■ TASK: Go through the listing and return every line with "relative" in it.
··· MATERIAL PROVIDED
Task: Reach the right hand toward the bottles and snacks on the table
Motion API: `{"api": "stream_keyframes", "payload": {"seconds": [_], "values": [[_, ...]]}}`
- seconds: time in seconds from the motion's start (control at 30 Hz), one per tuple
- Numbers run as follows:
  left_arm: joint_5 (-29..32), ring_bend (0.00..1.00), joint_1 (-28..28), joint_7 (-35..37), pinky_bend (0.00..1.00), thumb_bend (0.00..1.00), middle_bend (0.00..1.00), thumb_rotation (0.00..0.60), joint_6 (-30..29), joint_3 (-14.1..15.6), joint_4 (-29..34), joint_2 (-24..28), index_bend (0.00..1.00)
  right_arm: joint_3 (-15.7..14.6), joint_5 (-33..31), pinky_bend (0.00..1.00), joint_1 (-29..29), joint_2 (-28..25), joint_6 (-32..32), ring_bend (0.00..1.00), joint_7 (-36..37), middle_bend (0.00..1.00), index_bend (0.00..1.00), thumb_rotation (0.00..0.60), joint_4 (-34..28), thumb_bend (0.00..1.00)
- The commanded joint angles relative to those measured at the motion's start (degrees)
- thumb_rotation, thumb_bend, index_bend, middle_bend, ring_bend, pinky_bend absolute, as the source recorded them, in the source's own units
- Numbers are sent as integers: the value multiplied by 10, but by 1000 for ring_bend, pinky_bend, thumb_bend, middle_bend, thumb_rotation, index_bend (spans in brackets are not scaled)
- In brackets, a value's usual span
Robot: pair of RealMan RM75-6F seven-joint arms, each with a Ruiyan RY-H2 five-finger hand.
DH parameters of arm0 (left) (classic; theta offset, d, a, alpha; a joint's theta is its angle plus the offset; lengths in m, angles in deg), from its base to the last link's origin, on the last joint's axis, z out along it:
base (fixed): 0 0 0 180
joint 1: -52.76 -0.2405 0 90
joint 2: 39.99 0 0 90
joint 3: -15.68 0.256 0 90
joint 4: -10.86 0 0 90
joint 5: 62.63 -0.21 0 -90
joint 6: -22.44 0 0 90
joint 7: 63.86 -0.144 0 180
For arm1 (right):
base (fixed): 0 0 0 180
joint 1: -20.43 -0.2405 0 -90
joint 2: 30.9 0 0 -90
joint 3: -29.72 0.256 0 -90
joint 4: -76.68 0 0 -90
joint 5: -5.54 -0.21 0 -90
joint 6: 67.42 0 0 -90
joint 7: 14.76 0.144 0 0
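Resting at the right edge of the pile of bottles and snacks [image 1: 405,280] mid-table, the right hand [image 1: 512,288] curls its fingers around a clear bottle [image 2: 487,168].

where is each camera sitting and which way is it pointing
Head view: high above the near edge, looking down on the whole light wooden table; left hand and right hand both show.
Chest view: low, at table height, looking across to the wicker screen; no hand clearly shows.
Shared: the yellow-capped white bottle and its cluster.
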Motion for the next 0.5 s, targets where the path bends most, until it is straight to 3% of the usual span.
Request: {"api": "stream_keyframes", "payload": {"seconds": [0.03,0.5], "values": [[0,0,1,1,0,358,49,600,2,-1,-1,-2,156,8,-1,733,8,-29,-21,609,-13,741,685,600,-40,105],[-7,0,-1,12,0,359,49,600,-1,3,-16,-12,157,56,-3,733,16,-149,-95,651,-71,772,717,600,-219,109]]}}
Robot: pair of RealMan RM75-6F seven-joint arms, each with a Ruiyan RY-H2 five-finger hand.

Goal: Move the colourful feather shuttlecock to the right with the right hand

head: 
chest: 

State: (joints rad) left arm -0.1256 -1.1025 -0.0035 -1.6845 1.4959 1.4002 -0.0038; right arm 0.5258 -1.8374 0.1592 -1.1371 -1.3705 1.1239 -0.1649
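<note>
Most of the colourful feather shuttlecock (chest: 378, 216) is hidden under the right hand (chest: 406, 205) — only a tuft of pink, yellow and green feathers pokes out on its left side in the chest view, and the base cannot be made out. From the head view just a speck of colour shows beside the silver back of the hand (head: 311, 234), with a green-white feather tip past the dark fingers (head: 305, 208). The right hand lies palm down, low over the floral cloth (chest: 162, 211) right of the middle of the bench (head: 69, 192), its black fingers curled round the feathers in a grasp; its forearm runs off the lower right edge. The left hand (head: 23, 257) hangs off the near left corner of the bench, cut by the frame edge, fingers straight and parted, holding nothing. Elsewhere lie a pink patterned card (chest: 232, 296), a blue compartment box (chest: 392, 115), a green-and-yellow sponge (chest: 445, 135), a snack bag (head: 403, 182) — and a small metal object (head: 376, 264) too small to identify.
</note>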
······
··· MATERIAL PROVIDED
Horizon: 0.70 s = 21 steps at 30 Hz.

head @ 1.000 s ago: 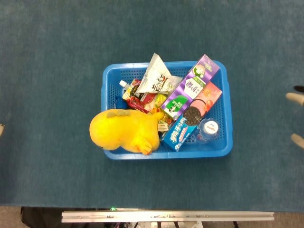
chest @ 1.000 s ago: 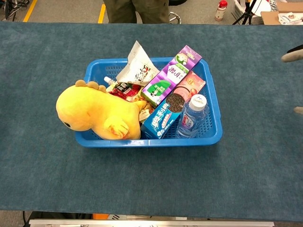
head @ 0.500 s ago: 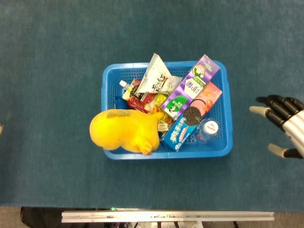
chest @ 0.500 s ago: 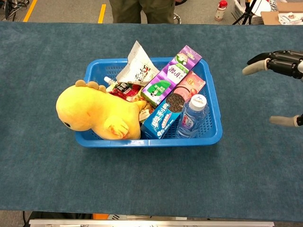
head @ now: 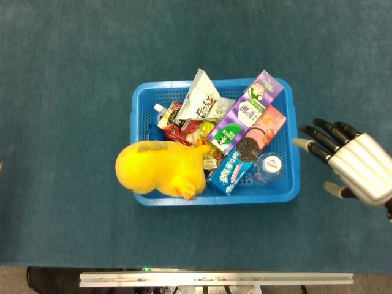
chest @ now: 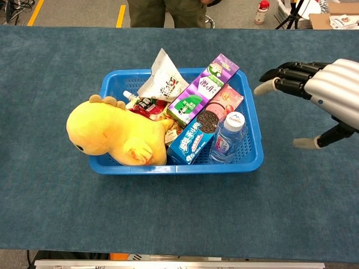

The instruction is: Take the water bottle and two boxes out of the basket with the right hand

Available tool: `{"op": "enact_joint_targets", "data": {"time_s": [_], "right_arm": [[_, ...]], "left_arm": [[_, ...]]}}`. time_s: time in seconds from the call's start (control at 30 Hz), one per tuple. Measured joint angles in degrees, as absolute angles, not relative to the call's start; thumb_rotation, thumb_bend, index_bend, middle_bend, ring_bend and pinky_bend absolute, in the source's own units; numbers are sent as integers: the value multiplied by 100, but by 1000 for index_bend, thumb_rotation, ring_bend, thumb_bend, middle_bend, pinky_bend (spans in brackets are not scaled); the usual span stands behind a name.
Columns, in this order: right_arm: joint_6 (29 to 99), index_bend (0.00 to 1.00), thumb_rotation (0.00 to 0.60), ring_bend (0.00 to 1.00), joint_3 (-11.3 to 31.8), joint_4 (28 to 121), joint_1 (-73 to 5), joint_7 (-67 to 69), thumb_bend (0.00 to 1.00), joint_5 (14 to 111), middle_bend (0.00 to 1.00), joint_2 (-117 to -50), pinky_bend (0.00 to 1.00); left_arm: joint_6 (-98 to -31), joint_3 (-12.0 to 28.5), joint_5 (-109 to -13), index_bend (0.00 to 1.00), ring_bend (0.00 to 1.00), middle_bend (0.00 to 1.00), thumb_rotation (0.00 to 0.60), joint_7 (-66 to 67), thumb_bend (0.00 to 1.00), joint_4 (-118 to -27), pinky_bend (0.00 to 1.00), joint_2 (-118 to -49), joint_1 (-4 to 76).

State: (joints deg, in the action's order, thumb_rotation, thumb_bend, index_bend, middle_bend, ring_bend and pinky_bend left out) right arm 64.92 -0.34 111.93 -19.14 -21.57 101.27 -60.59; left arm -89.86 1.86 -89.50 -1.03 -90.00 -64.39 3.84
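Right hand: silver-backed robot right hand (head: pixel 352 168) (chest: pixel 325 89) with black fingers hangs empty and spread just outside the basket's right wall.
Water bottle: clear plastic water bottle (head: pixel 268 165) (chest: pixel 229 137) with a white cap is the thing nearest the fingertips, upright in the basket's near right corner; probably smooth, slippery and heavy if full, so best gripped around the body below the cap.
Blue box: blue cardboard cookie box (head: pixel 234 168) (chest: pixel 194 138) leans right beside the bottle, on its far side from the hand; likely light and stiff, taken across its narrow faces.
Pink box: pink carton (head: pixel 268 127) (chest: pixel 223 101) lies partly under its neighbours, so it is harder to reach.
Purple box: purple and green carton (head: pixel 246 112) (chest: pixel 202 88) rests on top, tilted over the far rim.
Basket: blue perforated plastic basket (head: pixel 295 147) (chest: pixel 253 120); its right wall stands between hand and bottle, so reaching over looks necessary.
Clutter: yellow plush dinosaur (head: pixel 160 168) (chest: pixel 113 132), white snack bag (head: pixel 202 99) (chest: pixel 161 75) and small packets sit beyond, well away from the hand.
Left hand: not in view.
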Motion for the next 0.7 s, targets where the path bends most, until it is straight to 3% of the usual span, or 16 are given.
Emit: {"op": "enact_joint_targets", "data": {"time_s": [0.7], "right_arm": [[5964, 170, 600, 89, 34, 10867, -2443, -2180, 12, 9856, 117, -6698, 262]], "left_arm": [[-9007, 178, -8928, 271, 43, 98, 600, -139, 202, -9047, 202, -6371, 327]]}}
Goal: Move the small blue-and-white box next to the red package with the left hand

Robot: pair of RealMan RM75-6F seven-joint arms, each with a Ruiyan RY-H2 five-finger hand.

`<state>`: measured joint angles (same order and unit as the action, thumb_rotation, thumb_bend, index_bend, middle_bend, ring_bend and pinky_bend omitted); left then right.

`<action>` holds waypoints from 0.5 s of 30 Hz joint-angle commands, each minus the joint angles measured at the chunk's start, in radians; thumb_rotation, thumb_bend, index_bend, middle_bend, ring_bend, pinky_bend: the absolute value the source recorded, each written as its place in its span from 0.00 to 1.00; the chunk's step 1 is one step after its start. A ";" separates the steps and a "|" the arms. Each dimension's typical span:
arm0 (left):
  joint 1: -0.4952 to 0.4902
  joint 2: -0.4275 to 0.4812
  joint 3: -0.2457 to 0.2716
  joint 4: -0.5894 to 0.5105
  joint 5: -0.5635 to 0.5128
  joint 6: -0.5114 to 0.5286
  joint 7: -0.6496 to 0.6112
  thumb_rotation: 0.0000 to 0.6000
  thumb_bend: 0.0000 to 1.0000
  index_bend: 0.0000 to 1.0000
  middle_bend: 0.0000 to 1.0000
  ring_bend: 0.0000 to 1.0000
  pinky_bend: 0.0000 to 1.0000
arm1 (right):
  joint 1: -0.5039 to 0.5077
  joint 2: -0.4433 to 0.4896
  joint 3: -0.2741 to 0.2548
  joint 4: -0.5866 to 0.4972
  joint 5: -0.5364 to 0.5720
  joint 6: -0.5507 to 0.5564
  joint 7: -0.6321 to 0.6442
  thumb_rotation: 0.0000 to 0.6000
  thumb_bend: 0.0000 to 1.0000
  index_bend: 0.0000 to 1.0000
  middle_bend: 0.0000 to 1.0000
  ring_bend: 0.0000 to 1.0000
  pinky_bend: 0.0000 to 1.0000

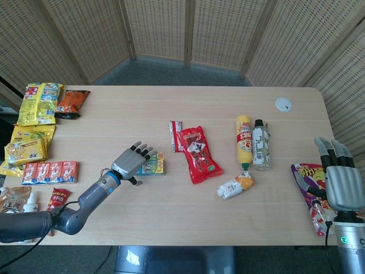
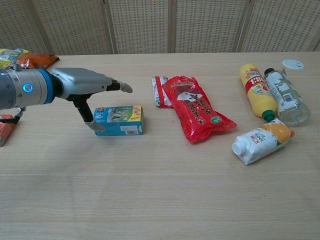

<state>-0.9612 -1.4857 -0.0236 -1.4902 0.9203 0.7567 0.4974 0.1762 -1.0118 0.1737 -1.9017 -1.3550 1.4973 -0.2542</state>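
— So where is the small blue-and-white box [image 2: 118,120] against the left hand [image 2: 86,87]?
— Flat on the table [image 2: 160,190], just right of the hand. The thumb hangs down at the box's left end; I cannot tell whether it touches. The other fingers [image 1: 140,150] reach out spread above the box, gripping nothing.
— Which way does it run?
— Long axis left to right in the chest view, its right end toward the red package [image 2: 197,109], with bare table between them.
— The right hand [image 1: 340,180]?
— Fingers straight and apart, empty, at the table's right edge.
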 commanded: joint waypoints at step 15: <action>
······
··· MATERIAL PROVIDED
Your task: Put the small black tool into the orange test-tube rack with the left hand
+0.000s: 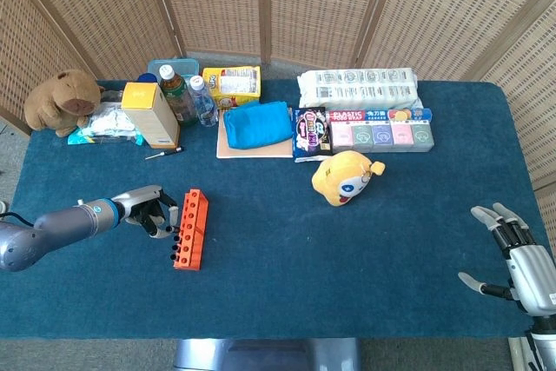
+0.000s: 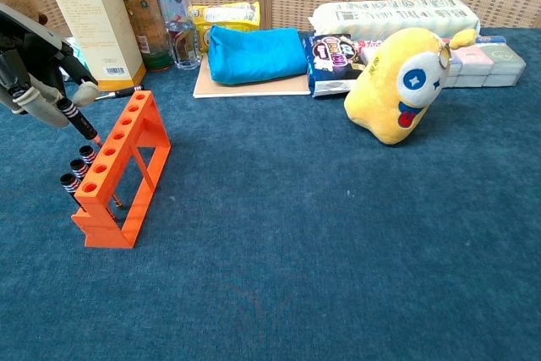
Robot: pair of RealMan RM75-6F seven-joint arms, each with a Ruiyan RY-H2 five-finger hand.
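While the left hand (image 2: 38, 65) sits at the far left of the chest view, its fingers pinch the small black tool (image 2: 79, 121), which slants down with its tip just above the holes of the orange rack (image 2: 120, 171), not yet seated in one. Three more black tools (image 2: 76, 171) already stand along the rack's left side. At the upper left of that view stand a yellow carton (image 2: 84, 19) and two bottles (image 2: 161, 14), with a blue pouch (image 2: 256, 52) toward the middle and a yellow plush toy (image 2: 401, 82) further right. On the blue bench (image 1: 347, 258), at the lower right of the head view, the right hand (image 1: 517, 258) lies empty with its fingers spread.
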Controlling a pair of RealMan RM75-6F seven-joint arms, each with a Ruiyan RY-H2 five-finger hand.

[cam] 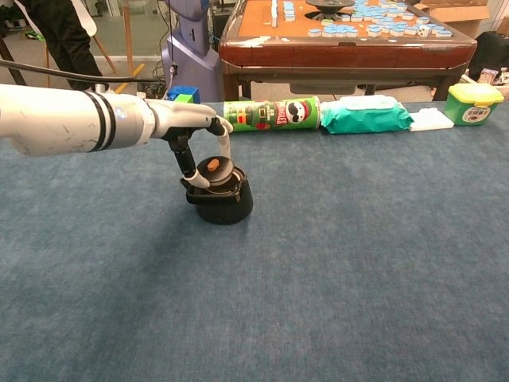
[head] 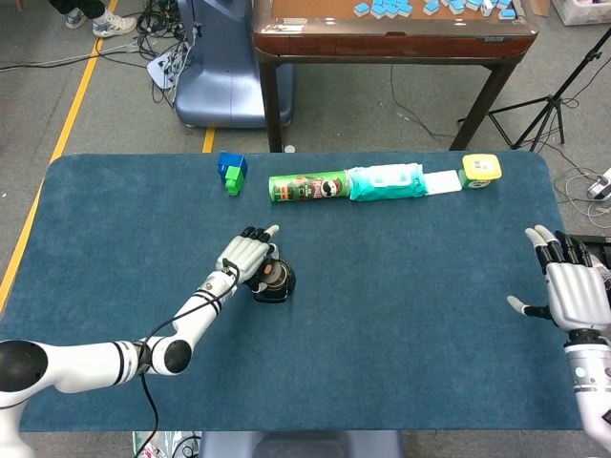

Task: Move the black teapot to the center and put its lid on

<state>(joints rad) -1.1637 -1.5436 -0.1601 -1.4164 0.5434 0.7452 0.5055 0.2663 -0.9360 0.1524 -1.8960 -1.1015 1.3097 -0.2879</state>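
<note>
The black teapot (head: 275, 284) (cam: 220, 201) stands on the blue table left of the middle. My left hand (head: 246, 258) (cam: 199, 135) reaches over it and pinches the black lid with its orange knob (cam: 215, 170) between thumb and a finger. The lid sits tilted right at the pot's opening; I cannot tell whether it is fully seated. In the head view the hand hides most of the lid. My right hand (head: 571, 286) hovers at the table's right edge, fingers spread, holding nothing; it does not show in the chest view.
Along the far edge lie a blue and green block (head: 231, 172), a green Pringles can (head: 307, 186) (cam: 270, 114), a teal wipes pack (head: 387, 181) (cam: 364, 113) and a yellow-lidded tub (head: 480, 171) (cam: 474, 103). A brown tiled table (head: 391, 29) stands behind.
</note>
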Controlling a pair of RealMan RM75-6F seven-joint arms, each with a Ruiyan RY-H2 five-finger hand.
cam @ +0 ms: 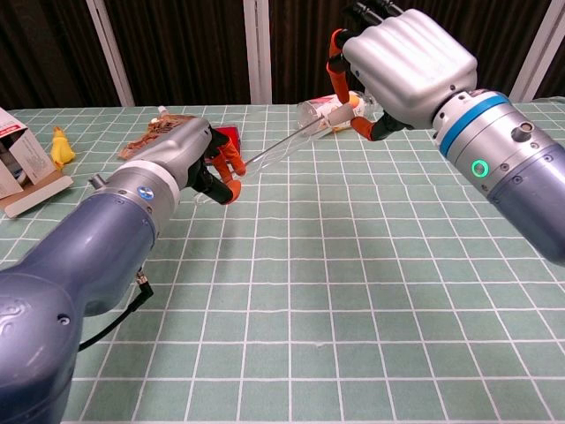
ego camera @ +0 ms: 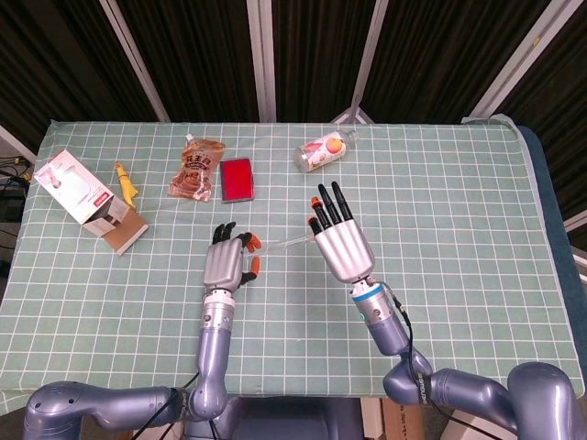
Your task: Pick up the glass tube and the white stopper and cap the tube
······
■ WRITTEN ANSWER:
- The commanded joint angles relative to those measured at the motion's start (degrees)
Available tool: `{"op": "enact_joint_targets", "data": {"time_s": [_], "right_arm": [[_, ...]], "left_arm": [[_, ...]]}}`. time_s: time in seconds from the call's start (control at 30 Hz), one per tuple. Measured joint angles in degrees, as absolute angles, not relative to the call's start; thumb_rotation, thumb_bend, index_bend, middle_bend, ring_bend and pinky_bend absolute, in the source's own units; numbers are sent as integers: the value multiplied by 100, but by 1000 for index_bend, thumb_rotation, ring_bend, thumb_bend, middle_bend, pinky_bend (spans in brackets are not scaled); the usual span stands behind a name.

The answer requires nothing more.